> Work instructions: Both the line below containing "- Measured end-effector" and the line containing "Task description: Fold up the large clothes", along with every line between them, should be repeated exactly; no other line belongs in the answer.

> Data for analysis:
• • • • •
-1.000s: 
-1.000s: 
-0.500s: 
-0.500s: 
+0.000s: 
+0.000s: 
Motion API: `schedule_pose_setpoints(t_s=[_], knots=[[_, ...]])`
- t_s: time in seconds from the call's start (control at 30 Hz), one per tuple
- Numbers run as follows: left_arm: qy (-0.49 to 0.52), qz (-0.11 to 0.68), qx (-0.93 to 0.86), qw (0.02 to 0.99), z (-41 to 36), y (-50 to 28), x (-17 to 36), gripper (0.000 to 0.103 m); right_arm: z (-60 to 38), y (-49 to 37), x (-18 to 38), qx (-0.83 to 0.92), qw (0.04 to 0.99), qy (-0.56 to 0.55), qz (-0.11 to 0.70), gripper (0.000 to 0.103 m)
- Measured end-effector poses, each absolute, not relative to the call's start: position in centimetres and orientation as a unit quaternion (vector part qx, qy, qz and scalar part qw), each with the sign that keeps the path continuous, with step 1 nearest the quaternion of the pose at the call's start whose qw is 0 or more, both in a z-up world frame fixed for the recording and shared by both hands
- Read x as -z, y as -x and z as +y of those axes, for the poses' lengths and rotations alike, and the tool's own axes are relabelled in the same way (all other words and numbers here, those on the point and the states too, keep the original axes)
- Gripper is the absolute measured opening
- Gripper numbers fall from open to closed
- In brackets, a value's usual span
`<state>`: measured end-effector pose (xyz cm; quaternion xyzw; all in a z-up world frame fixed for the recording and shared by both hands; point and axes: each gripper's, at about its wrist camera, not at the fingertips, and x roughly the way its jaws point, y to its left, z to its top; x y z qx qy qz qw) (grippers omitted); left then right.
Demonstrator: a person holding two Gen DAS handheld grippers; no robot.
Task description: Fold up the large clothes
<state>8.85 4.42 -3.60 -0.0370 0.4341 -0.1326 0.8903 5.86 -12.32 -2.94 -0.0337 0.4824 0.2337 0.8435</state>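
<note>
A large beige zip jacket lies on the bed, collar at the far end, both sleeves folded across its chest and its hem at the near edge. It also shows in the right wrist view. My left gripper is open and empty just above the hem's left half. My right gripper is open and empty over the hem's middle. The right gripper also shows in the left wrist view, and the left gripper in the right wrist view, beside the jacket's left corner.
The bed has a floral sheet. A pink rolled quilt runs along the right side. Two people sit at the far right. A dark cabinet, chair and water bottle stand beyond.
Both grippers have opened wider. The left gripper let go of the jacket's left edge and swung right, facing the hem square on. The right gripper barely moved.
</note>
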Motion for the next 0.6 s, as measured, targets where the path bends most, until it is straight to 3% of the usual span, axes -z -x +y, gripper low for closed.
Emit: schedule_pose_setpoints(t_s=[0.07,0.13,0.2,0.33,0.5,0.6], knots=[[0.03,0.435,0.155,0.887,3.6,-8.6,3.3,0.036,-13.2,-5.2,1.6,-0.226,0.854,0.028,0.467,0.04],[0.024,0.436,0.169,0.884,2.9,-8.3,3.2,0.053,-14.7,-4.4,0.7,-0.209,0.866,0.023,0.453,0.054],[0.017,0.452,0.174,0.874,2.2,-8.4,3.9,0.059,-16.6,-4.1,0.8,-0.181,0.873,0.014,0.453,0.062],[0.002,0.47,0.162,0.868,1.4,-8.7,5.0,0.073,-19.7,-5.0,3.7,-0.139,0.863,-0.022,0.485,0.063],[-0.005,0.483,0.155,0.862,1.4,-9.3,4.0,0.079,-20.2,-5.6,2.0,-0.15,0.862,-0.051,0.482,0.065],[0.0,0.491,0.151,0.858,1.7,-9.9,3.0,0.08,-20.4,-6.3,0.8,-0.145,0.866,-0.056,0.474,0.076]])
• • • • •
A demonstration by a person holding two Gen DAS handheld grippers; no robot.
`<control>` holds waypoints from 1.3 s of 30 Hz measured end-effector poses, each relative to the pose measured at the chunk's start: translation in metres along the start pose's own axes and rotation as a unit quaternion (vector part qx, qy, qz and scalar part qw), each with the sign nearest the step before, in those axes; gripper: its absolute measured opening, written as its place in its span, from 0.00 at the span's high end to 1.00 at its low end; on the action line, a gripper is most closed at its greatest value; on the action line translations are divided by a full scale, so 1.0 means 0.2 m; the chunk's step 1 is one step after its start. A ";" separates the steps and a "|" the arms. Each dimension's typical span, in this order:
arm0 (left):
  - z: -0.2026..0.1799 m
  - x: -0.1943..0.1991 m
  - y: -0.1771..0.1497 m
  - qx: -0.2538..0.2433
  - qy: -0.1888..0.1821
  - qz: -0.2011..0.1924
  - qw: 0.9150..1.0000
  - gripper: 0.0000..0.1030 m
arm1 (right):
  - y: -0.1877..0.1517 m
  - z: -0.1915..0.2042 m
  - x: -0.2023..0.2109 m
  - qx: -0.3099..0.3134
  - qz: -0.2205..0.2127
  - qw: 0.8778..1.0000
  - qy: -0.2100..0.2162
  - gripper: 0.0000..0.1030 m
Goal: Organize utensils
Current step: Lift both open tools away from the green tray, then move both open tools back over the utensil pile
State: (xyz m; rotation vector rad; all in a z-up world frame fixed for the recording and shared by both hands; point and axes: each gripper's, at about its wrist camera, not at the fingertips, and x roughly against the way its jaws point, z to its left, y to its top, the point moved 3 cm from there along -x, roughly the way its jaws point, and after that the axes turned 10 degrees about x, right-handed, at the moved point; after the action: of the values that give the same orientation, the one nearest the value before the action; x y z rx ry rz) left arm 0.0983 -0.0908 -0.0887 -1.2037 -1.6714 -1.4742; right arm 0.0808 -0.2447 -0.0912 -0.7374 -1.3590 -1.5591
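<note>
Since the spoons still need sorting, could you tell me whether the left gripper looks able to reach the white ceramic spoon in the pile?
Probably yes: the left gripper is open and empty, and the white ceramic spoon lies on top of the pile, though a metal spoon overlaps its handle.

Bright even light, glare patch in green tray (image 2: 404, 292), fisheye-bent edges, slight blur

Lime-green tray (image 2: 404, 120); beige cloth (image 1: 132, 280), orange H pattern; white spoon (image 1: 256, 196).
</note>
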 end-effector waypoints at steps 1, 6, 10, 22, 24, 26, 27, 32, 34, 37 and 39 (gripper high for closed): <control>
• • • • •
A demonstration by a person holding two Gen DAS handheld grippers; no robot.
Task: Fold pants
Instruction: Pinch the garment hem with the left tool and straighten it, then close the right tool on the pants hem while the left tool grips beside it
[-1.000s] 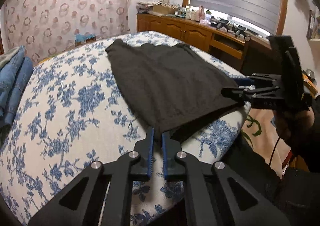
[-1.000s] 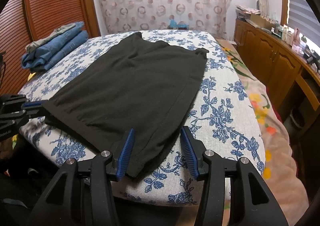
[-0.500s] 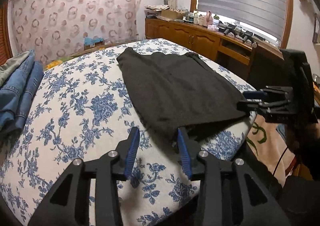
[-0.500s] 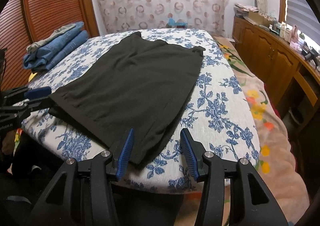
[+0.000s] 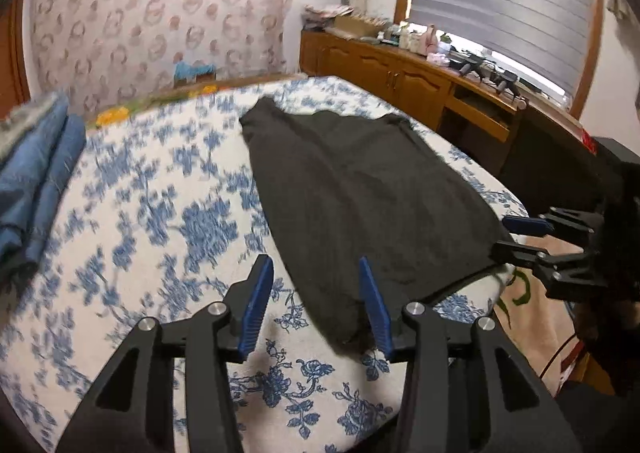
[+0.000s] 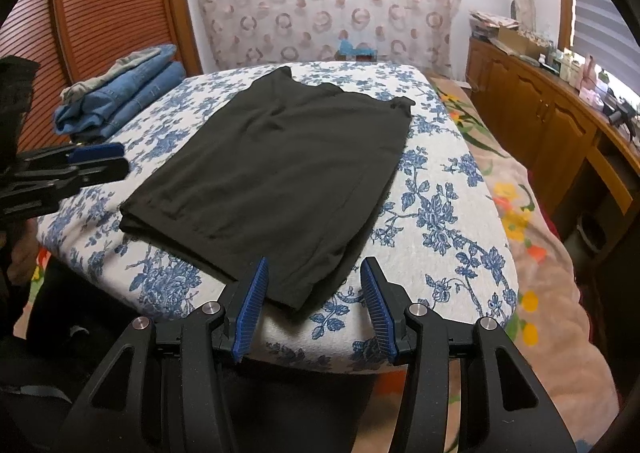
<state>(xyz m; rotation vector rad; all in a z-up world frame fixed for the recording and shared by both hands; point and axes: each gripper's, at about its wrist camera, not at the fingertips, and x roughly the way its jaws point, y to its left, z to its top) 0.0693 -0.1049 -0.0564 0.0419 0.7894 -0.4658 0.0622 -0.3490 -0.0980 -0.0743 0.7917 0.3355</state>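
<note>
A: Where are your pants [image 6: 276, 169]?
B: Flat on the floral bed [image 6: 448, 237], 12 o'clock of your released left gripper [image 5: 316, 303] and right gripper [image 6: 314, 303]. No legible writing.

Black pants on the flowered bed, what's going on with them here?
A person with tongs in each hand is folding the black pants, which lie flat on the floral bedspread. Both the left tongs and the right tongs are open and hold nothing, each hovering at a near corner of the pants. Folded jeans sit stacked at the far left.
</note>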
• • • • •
> Output of the task:
- Measured end-effector poses, each absolute, not relative to the call's start: position in centimetres and orientation as a unit quaternion (vector part qx, qy, qz and scalar part qw), each with the sign that keeps the path continuous, with step 1 nearest the quaternion of the pose at the call's start whose qw is 0 or more, both in a z-up world frame fixed for the recording and shared by both hands
- Read x as -z, y as -x and z as +y of those axes, for the poses' lengths and rotations alike, and the tool's own axes are relabelled in the same way (all other words and numbers here, those on the point and the states too, keep the original axes)
- Gripper is the absolute measured opening
- Gripper numbers fall from open to closed
- In brackets, a value's usual span
`<state>`: measured end-effector pose (xyz cm; quaternion xyzw; all in a z-up world frame fixed for the recording and shared by both hands; point and axes: each gripper's, at about its wrist camera, not at the fingertips, and x roughly the way its jaws point, y to its left, z to its top; x y z qx qy qz qw) (grippers omitted); left then right.
Demonstrator: a person holding two Gen DAS handheld grippers; no robot.
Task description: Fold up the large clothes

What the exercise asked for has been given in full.